The first time I saw the desert was a moment I will never forget. I had read and heard a lot about it, but nothing could have prepared me for the emotions that I felt when I saw the golden ocean with my own eyes.
I stood there for quite some time, once again in awe of nature. I looked at the Sahara Desert, and I felt a longing that didn’t make any sense at the time; I felt an uprising inside me that seemed to come out of nowhere.
And there’s silent storm inside me
Looking for a home
I hope that someone’s gonna find me
And say that I belong
I started running like a little kid; run and slid up and down the sand dunes until I couldn’t breathe anymore. I finally stopped, dropped down on the ground and just lay there in the warm sand. After a while, I got up, looked around, and I felt calm and happy.

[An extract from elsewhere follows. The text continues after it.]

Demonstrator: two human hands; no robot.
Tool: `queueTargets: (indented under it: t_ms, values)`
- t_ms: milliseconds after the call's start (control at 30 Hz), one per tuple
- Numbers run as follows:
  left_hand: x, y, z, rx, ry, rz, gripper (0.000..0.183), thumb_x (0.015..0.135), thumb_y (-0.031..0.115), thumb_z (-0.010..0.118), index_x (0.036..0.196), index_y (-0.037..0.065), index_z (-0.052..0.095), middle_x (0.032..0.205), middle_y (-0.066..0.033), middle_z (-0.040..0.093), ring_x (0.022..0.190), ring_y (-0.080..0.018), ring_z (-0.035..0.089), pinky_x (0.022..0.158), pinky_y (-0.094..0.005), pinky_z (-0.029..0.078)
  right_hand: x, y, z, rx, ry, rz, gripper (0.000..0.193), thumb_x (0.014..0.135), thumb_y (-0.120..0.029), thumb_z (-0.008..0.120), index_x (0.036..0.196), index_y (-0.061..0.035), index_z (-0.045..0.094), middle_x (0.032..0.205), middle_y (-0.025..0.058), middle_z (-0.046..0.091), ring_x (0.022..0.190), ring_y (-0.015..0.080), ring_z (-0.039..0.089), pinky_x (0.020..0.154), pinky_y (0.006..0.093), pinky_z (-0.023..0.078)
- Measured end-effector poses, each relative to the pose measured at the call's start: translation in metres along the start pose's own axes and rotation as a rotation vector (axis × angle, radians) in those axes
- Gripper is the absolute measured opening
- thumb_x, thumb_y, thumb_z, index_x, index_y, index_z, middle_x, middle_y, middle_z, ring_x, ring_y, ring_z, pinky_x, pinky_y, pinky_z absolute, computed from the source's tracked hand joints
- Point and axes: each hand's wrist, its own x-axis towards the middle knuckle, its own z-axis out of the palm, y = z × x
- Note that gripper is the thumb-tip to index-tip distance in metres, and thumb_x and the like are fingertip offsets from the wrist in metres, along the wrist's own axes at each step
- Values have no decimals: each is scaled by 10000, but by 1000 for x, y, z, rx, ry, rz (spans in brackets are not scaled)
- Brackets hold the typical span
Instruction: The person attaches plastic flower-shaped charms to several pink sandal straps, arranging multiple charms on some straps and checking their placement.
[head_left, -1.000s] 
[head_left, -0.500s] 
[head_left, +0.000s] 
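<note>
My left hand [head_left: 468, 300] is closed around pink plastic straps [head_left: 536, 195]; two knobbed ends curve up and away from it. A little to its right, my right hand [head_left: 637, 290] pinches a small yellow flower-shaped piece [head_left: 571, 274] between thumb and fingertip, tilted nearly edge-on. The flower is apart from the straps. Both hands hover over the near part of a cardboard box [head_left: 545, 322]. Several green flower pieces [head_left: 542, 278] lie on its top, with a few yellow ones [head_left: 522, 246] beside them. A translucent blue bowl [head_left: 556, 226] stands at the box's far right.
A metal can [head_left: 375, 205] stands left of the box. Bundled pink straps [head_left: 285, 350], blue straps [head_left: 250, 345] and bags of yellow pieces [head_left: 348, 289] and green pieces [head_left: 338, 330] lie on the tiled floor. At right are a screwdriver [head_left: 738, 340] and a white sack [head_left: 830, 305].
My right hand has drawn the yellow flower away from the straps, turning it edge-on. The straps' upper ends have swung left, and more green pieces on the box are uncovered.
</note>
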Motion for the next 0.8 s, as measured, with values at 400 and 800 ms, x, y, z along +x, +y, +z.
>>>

The other travelers looked at me. I could see it in their faces, they didn’t understand and how could they? I couldn’t explain it either. Why would I, the farm girl, who was raised in the Austrian Alps, feel so overwhelmed by the endless desert? Why did I feel at home, at a place so far from home?
I had felt it all my life; there is a silent storm hidden inside me; it’s a longing that I could never explain. A yearning to find the one place that would feel like coming home.
I carried the silent storm with me for a few more years, until I found where I belonged and it left me with a beautiful calmness.